Sometimes, Hyde pointed out, history and the fate of millions (very possibly) turn on a small event: “If the final stroke of apoplexy had been delayed for a few months or weeks, or even days, Lenin might have succeeded, even without Trotsky’s help, in ousting Stalin from his place of power, such was the immense following Lenin could command in the Party and country. But it was not to be.” (p. 203)

The book isn’t the only Stalin-related diversion for me lately. As in the last year or so. While in New York last March, I went to the Brooklyn Academy of Music’s Rose Cinemas, where I paid New York prices to see The Death of Stalin, then a first-run movie.

It was worth full price. As dark as comedy gets, Death managed to be a funny movie about one of history’s most unfunny subjects, Stalinism. Loosely based on actual events and hardly solid history, but that didn’t matter because of the rule of funny.

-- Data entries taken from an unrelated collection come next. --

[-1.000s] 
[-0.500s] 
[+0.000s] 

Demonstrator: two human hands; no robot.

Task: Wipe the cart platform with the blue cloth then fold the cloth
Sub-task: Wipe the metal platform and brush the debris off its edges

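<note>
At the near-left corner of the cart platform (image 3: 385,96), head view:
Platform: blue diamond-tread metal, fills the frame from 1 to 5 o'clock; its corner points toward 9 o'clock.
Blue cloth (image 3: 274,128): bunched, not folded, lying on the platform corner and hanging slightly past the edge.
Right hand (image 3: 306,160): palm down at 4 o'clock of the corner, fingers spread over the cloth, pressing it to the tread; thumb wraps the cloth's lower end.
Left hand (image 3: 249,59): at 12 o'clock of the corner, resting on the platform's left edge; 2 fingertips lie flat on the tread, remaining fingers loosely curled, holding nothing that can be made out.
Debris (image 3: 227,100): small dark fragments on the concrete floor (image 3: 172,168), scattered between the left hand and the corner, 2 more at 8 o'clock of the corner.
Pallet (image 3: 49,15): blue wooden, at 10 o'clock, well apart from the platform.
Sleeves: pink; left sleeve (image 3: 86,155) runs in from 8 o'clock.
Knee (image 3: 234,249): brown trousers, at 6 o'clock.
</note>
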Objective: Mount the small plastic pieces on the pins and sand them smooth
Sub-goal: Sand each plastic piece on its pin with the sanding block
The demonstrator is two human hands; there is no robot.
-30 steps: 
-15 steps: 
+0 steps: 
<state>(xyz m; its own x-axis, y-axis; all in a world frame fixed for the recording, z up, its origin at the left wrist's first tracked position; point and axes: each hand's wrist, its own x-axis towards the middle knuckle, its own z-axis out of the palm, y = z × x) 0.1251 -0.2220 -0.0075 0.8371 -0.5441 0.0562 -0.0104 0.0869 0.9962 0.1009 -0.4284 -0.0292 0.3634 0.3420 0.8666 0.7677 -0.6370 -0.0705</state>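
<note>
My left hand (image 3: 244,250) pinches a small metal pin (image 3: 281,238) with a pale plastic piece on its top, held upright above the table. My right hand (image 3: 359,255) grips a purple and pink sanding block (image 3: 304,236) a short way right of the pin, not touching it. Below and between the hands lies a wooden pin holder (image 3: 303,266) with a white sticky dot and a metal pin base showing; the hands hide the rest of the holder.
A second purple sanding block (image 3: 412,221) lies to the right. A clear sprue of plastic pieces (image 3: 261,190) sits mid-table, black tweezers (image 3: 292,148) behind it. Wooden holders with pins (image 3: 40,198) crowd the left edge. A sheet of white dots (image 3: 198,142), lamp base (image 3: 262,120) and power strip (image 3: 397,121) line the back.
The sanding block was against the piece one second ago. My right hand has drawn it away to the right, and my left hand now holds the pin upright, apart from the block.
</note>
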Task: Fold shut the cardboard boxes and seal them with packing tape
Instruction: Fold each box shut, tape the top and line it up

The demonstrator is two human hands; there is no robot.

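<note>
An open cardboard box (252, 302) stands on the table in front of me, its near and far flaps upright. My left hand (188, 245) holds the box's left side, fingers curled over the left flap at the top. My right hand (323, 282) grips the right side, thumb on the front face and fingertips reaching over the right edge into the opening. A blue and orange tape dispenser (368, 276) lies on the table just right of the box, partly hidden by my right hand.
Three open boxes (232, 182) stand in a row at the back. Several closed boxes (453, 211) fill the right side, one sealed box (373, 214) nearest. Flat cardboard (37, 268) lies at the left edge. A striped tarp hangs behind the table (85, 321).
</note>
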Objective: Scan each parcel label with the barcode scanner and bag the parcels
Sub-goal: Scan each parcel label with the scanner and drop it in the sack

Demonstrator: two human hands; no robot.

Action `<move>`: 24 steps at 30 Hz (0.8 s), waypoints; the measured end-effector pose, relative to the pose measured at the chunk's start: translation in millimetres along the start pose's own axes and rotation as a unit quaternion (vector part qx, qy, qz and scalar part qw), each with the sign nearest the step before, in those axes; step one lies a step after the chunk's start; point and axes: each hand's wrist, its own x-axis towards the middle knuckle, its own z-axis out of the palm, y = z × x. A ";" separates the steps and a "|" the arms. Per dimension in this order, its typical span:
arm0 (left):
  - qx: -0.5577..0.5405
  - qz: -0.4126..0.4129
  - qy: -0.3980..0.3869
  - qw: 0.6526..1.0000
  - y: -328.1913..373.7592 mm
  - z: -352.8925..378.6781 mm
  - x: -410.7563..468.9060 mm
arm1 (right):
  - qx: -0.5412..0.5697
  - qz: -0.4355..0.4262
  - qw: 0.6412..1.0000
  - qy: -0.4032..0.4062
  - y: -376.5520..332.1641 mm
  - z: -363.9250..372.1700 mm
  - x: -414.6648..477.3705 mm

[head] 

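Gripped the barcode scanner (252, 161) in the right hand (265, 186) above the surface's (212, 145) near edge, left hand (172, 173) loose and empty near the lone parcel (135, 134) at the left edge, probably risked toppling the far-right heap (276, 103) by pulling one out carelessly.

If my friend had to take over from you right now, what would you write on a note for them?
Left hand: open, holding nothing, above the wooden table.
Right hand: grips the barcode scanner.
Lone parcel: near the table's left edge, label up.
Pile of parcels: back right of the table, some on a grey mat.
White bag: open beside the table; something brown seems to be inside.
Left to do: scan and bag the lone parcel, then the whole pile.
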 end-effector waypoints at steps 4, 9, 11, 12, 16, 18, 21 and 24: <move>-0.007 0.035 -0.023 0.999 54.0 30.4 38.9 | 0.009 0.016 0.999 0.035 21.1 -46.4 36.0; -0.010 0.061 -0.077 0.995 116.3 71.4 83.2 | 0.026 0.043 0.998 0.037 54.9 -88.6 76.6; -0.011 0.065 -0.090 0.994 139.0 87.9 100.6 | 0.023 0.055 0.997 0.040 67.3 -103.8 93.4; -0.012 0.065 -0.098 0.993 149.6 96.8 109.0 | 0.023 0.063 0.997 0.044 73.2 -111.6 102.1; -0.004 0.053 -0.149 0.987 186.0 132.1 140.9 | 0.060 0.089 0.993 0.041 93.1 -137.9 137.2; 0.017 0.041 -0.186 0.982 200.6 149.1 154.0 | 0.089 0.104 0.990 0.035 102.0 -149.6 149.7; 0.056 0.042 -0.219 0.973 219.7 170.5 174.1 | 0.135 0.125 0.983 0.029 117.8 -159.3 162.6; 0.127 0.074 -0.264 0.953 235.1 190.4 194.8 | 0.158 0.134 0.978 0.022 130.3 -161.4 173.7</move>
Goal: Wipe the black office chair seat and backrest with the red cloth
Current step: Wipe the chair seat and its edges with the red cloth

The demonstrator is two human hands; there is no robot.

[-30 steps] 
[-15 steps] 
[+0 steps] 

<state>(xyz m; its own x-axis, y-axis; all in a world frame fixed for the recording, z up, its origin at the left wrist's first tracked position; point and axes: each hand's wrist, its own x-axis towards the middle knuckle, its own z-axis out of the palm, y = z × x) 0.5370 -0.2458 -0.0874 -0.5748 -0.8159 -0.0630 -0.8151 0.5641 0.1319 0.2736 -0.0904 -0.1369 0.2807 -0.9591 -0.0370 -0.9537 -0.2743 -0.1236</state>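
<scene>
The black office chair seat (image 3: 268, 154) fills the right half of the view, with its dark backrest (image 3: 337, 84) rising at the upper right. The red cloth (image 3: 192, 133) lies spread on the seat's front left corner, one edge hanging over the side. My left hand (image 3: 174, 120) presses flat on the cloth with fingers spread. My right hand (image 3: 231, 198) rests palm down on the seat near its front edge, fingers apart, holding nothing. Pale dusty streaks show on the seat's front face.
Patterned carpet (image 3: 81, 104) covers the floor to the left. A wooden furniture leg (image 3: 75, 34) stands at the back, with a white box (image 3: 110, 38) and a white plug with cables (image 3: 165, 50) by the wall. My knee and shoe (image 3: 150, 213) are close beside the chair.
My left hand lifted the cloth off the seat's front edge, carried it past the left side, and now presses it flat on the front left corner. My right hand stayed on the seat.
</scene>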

Another reason to like the movie: it irritated humorless, authoritarian bureaucrats. According to the imdb: “The movie was banned in Russia on January 23, 2018, two days before it was due to be released… One member of the Culture Ministry’s advisory board was quoted as saying, ‘The film desecrates our historical symbols — the Soviet hymn, orders and medals, and Marshal Zhukov is portrayed as an idiot,’ and added that the film’s release in advance of the 75th anniversary of the end of the Battle of Stalingrad (February 2nd), would be ‘an affront to Russia’s World War II veterans.’ ”

Whatever, Ivan. I will point out that Zhukov wasn’t played as an idiot, but as canny and flamboyant. Canny the real Zhukov surely was, but flamboyant I doubt. Again, the rule of funny. The movie Zhukov was a hoot.

One more Stalin-oriented bit of entertainment: “Joe the Georgian,” an Al Stewart song (1995). Back when I saw him at the Woodstock Theatre in 2008, he sang it, and did his usual patter beforehand. I don’t remember the exact words, but he said that his agent or his label or someone encouraged him to write a dance song. Dance songs sell.

“So I wrote a dance song,” he said. “The trouble was, it was about Joseph Stalin.” Enormous laughter from the audience.

In the song, an unnamed Old Bolshevik, newly arrived in Hell, ponders how he got there.

We all set off together
On this sorry ship of state
When the captain took the fever
We were hijacked by the mate
And he steered us through the shadows
Upon an angry tide
And cast us one by one over the side

His consolation is that when Stalin arrives in Hell, as he surely will, the Old Bolsheviks will torment him with heated pitchforks for “the next few million years” while they “dance, dance, dance.”